Return every line of the listing below so that it matches the original exactly.

*** Information provided Section Begins ***

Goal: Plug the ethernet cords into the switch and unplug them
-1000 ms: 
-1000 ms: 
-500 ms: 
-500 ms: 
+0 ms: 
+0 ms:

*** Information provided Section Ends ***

Output:
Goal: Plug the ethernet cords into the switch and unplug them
-1000 ms: 
-1000 ms: 
-500 ms: 
-500 ms: 
+0 ms: 
+0 ms:

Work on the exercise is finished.